EXERCISE GOAL:
Within the data that follows, how many lines carry the string "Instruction"? Give the number alone.

--- EXERCISE DATA Enclosed Below ---

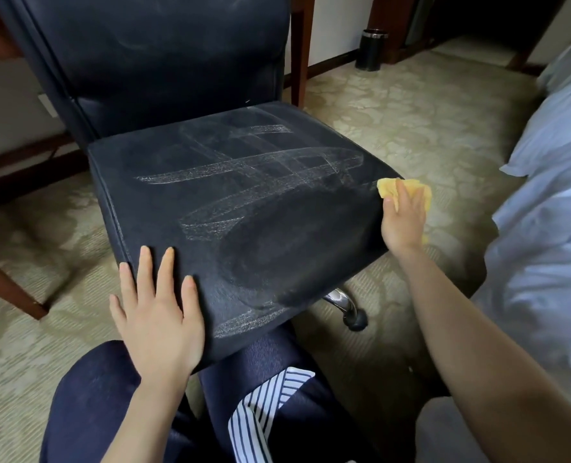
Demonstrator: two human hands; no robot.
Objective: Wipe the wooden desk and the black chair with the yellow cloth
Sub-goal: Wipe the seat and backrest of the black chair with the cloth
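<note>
In the head view, your right hand (402, 218) lies flat over the yellow cloth (387, 188). Its fingers are straight and close together, and they press the cloth onto the right-hand corner of the black chair (244, 202) seat. The cloth shows past your fingertips, and a scrap of it shows below the heel of your palm, so it seems to drape over the seat's side.

Your left hand (157, 315) rests flat on the near left corner of the seat with fingers spread wide. It holds nothing, and I judge it is bracing the chair.

From the cloth, the whole seat lies to your left. Pale streaks cross its middle, running roughly left to right, with a darker patch nearer you. A stroke back across the seat would go leftward toward your bracing hand. The right hand is the only one on the cloth, so the move is its own.

The backrest (163, 61) stands upright at the far side and looks hazy.

On your right, the bed (544, 212) is close beside your forearm, so there is little elbow room there. Open carpet (427, 128) lies beyond the seat's right edge. Your knee sits under the front edge of the seat.

A wooden leg (299, 51) stands behind the backrest and is likely the desk's. The desk top is not in view.
</note>
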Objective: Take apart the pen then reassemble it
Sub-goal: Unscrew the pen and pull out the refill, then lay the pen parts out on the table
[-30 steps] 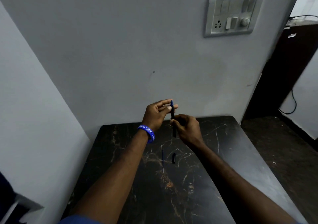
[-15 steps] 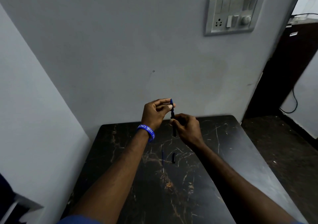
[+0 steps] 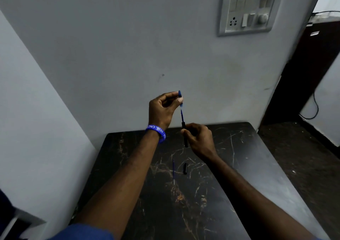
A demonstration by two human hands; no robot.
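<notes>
Left hand [image 3: 162, 109], wearing a blue wristband [image 3: 156, 132], is raised in front of the wall with thumb and forefinger pinched shut on a small blue end piece [image 3: 180, 94]; a thin blue stem [image 3: 182, 115] hangs from it, pointing toward 5 o'clock into the pen barrel [image 3: 184, 134]. The right hand [image 3: 199, 140], lower and at about 4 o'clock from the left, is curled closed around that black barrel, holding it nearly upright so the stem can slide straight along its axis rather than bind. Whether the stem has fully cleared the barrel mouth is too fine to tell. On the dark marble table [image 3: 239, 166], toward 6 o'clock from the hands, lie a slim refill [image 3: 173, 171] and, just beside it at 3 o'clock, a short black cap [image 3: 185, 168], apparently parked where they are within easy reach for reassembly. Disassembly looks nearly complete.
</notes>
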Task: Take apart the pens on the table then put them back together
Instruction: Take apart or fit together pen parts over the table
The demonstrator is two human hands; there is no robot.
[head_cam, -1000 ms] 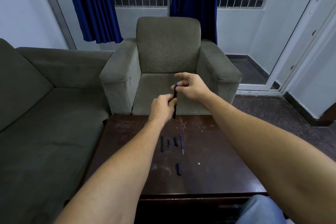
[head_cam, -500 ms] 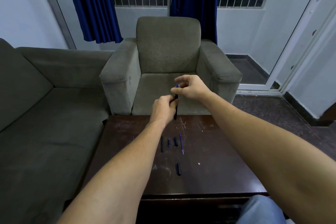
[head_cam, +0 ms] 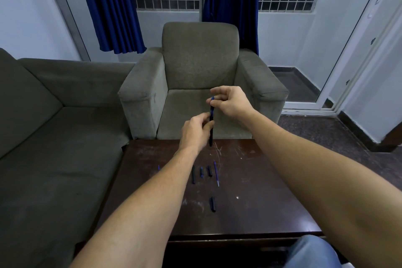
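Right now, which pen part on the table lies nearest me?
The short black piece, alone toward the table's front edge; the barrel, the refill and two small bits lie side by side farther away.

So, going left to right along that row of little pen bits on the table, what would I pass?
From the left: long black barrel → small blue piece → short black piece → thin blue refill.

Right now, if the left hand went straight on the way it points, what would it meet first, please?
Most likely the right hand: the left hand points forward and rightward along its forearm, and both grip the same pen, so they sit close. Depth is uncertain; past it lies the armchair.
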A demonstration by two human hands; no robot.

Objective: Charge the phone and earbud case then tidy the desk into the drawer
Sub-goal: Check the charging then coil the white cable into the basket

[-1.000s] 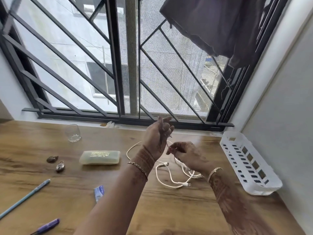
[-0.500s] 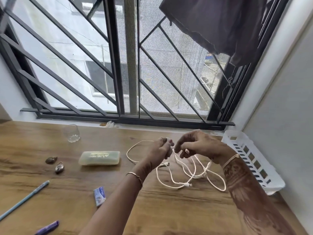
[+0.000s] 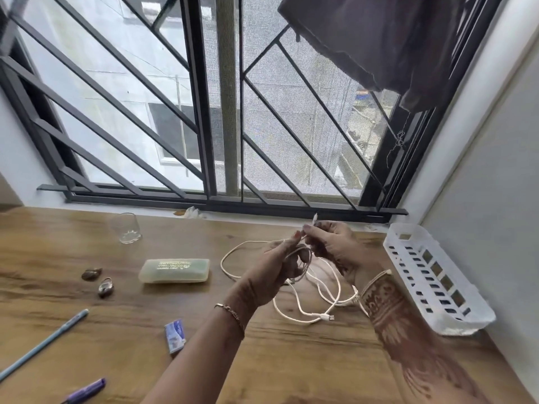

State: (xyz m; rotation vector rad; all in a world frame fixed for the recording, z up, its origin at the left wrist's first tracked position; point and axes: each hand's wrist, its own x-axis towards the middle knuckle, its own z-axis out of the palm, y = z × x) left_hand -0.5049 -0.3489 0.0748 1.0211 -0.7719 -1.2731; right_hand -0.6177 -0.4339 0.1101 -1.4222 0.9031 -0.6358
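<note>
Head view: above the bench (image 3: 291, 360), the left hand (image 3: 280, 263) holds white cable (image 3: 324, 317) loops in its grip. The right hand (image 3: 332, 246) pinches one plug end. A hard pull would likely knot the trailing loops.

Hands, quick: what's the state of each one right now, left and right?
Left hand: closed round loops of the white charging cable.
Right hand: pinching the same cable near its raised end.
</note>
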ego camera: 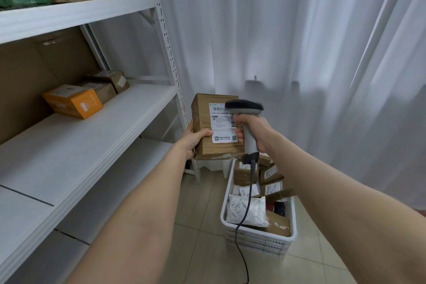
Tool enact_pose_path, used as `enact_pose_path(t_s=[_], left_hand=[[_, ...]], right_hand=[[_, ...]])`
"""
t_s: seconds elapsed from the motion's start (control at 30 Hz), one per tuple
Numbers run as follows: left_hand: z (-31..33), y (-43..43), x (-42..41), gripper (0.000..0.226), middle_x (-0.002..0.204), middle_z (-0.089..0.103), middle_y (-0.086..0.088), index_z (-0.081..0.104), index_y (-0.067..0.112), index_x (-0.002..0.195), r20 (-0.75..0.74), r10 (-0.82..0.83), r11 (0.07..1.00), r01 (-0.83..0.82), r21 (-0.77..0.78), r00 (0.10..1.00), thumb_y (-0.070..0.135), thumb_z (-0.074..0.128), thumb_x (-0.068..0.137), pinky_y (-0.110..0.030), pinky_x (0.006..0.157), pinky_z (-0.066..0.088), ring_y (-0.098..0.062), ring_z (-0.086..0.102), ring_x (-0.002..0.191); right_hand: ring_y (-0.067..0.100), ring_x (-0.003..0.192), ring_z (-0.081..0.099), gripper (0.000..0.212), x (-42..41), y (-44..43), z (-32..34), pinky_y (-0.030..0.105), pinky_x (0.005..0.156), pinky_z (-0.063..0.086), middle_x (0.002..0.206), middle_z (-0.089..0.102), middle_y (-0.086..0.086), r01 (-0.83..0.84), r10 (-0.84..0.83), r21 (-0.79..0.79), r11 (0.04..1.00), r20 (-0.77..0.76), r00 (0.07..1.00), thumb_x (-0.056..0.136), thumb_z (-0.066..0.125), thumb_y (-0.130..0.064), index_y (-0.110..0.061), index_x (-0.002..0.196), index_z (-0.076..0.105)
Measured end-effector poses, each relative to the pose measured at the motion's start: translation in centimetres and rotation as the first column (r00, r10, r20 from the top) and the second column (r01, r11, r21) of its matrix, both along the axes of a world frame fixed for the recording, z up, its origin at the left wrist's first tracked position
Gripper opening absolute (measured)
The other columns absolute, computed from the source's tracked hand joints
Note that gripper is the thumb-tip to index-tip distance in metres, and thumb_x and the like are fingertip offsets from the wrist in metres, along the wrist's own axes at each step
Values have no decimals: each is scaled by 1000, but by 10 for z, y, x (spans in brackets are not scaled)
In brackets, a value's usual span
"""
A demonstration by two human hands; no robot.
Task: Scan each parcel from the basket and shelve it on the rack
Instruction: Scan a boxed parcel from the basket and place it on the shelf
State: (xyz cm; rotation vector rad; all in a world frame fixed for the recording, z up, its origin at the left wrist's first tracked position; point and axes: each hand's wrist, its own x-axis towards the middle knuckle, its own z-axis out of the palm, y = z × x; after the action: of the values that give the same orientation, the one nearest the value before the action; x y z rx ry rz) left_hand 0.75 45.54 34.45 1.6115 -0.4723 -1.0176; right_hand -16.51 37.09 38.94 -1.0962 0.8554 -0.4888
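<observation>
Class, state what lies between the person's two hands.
The labelled cardboard parcel, held by the left hand; the right hand grips the scanner. Head view.

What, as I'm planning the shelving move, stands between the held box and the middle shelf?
Nothing visible from the front: the post stands left of the box, and the shelf's parcels sit far back.

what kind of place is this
Likely a parcel pickup point or small mailroom: a white metal rack holding boxes, a floor basket full of labelled parcels, and a corded scanner aimed at a cardboard parcel.
</observation>
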Motion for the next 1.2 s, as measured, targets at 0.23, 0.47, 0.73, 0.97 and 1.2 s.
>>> enact_pose_path(t_s=[0.23,0.47,0.73,0.97,1.2], left_hand=[[-7,13,11,70,126,59,-9,39,34,139,-38,4,1000,-5,-16,999,13,71,81,-40,66,52,-30,60,106],[-7,23,19,71,124,59,-9,39,36,139,-36,19,1000,-19,2,999,15,73,80,-49,79,52,-31,59,107],[-2,31,27,72,120,60,-7,38,38,138,-25,14,1000,-14,-27,1000,13,72,80,-45,71,54,-29,61,100],[2,41,35,68,107,61,-3,39,38,138,-28,31,1000,-31,-5,999,16,71,82,-37,60,47,-23,60,87],[4,54,48,69,114,61,-7,40,36,138,-27,49,999,-48,3,998,18,73,80,-42,66,48,-25,60,92]], right_hand=[[15,45,50,14,3,12,9,24,45,46,59,55,6,-41,38,-46,998,-57,998,89,60,-11,-2,99,58],[13,42,49,8,8,24,20,20,40,45,57,54,4,-96,86,-93,991,-99,991,91,56,-9,-3,95,57],[13,42,45,3,12,36,32,18,40,43,58,50,6,-87,77,-104,991,-95,993,90,52,-7,-5,90,54],[12,39,44,7,17,41,42,18,42,42,51,50,4,-122,108,-134,983,-104,989,89,52,-7,-7,83,54],[12,38,43,8,32,48,45,18,41,42,49,49,3,-157,146,-125,980,-89,985,90,51,-9,-8,82,52]])
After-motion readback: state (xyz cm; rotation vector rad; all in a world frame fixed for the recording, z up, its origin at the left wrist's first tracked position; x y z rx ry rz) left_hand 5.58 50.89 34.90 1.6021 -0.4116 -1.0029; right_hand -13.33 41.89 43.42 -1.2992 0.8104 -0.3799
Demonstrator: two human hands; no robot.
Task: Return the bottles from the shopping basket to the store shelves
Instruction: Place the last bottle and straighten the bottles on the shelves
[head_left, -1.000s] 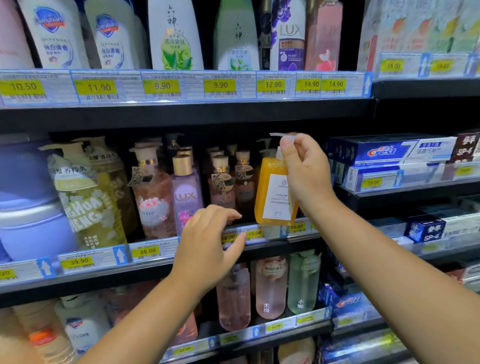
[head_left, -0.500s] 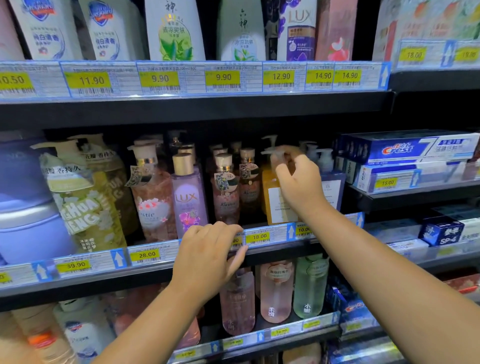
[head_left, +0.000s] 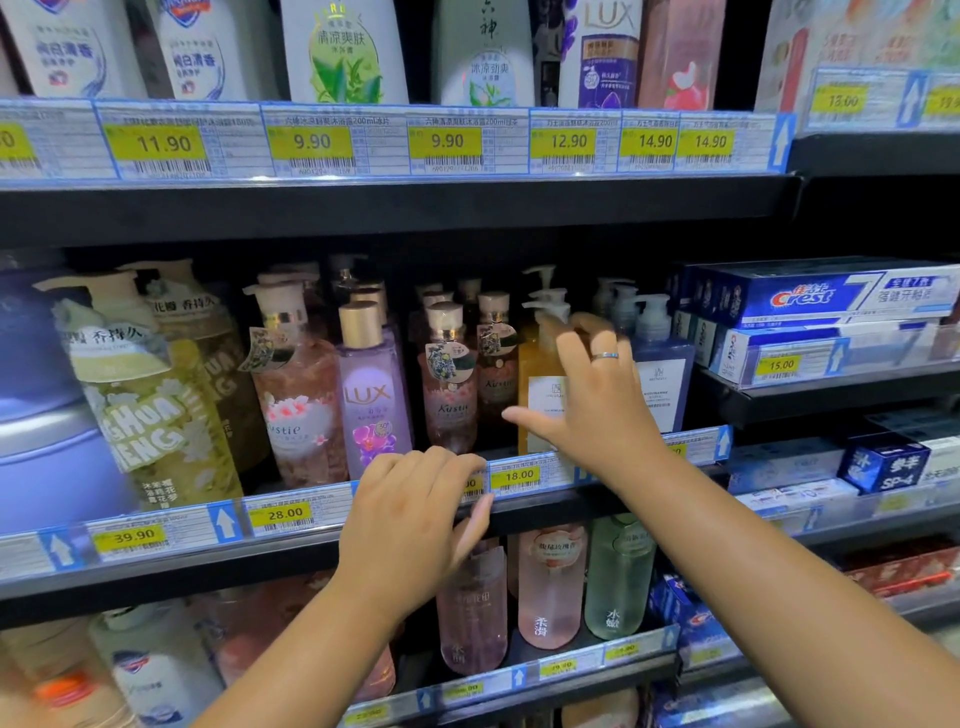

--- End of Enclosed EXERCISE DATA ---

TASK OUTPUT:
3